Column

原綾子コラム「矢印はいつも自分」

2012年ミス・ユニバース日本代表・原綾子さん。彼女は10代のころにテニスで鍛え上げた美しくしなやかな身体を武器に、ミス・ユニバース世界大会で戦った経験をもつTHE ATHLETIC WOMAN。世界の舞台で知ったグローバル基準での美しさ、そして日本の女性達に足りないものについて、彼女ならではの目線で語ってもらう。今回のテーマは「自分軸」で生きることの大切さについて。

本心の「自分軸」で生きる

あなたには今、やりたいことや目標はありますか?
また、それに対して素直に行動していますか?

その思いが本物ならば、すぐ行動に移しているあなたがいるはずです。
もしも理由を見つけて「できない」と決めつけているならば、
それは自分にとって、本当はしなくていいこと(やりたくないこと)なのだと思います。

よりよい人生を「望んでいる人」と、よりよい人生を「手に入れている人」。
その間にある、決定的な違いは何でしょうか?

それは「自分のすべてに100%の責任を持っていること」だと思います。

新しいチャレンジをする時、不安にかられた経験はありますか?
果たして本当に自分にできるのか。失敗するのではないか。
そう心配になった経験が、きっと誰でも一度はあるでしょう。

私も26歳で起業する時、少しばかりそんな気持ちがありました。
でもそんな不安よりも、素直に「やりたい!」という気持ちが先行し、
気づいた時には行動していました。

思い返せば、私がミス・ユニバースを
目指すことを決めた時は、行動力にあふれていました。

2010年11月のことです。
本気でミス・ユニバースになるために、チャンスの多い東京で経験を積みたい。
そう思い、上京を決心しました。

とはいえ、東京には何の伝手もない仙台の田舎者でしたから、
まずは人前に出る経験を積みたい。
そう考えてインターネットで東京のモデル事務所を探していると、
たった一つだけ、目に止まるエージェンシーがありました。
すぐさま電話で「入れてもらえませんか」と懇願し、
面接とオーディションの約束にこぎつけました。

3日後。
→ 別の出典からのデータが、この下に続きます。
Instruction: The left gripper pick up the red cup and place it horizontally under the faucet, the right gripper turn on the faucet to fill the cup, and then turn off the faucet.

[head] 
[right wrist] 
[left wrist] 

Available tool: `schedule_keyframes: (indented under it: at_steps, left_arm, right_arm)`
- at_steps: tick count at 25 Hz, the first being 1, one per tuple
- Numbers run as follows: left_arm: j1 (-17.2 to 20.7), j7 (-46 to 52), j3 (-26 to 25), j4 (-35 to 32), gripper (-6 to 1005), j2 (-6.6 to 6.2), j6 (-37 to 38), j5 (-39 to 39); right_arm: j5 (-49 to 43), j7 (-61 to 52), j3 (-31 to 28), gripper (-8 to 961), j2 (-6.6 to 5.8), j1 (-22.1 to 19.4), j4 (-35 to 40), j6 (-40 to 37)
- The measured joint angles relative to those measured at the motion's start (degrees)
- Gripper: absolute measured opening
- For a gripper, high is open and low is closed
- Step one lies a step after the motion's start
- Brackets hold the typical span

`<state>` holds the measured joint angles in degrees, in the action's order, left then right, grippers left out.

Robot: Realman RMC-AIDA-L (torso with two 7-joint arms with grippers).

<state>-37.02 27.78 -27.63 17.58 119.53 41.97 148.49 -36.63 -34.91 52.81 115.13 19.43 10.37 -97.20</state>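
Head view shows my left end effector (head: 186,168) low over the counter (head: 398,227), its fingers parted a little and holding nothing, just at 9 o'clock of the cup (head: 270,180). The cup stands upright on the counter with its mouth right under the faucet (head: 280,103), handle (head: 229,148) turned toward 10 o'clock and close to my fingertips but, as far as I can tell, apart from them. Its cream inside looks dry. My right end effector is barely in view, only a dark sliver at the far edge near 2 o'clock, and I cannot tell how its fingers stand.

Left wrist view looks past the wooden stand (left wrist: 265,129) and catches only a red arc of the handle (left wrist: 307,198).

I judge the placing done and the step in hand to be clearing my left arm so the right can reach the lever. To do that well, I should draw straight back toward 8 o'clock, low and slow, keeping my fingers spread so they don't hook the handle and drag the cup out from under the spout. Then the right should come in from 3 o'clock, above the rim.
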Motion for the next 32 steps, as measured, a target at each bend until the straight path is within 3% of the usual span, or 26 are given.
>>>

仙台を出発し、六本木に事務所を構える
モデルエージェンシーへと向かいます。
とはいえ「モデルで生きていこう」という気はありません。
「2012年のミス・ユニバースになるため、写真を撮られたり
ランウェイを歩いたりする経験を積みたい」と熱弁をふるい、
「必ず2012年に結果を残すので、どうしても入れてほしい」とお願いしました。

「数日後に結果を連絡する」とのことだったので、
私はそのまま渋谷のスクランブル交差点近くにある不動産店へと向かい、
その日のうちに4つ内見し、1つ契約しました。
それが、私が2010年12月から東京で初めて住んだ、目黒区の8畳ひと間の部屋です。
モデルエージェンシーにも熱意が伝わり、合格の連絡が来ました。

そんな経験をしている私は、最初からすべてができた人間ではありません。
自分で考え、ほしいものに対して貪欲に行動し、不安や障害を恐れず
自らの気持ちに忠実に行動したこと。
それが、目標を達成した大きな要因だと思います。

最初にお伝えした「自分のすべてに100%の責任を持っていること」。
それは、自分の思考と行動をコントロールし、すべてを他人や環境のせいにせず、
状況を改善するために最善を尽くす、ということです。
人生の質は、その人の思考、行動、信念に左右されます。
この3つは、私達自身が支配しています。
そして、どんな未来がやって来るかは、すべて自分次第なのです。

時間がないから
お金がないから
不安だから
コネクションがないから
才能がないから

すべて、言い訳です。本気でやりたいと思うなら、いくらでも解決方法はあります。
「本心の自分軸で生きる人」こそが、
この先も本当の豊かな人生を歩む人なのだと思います。

素直にやりたいことをできる自分であるために、私も挑戦し続けます。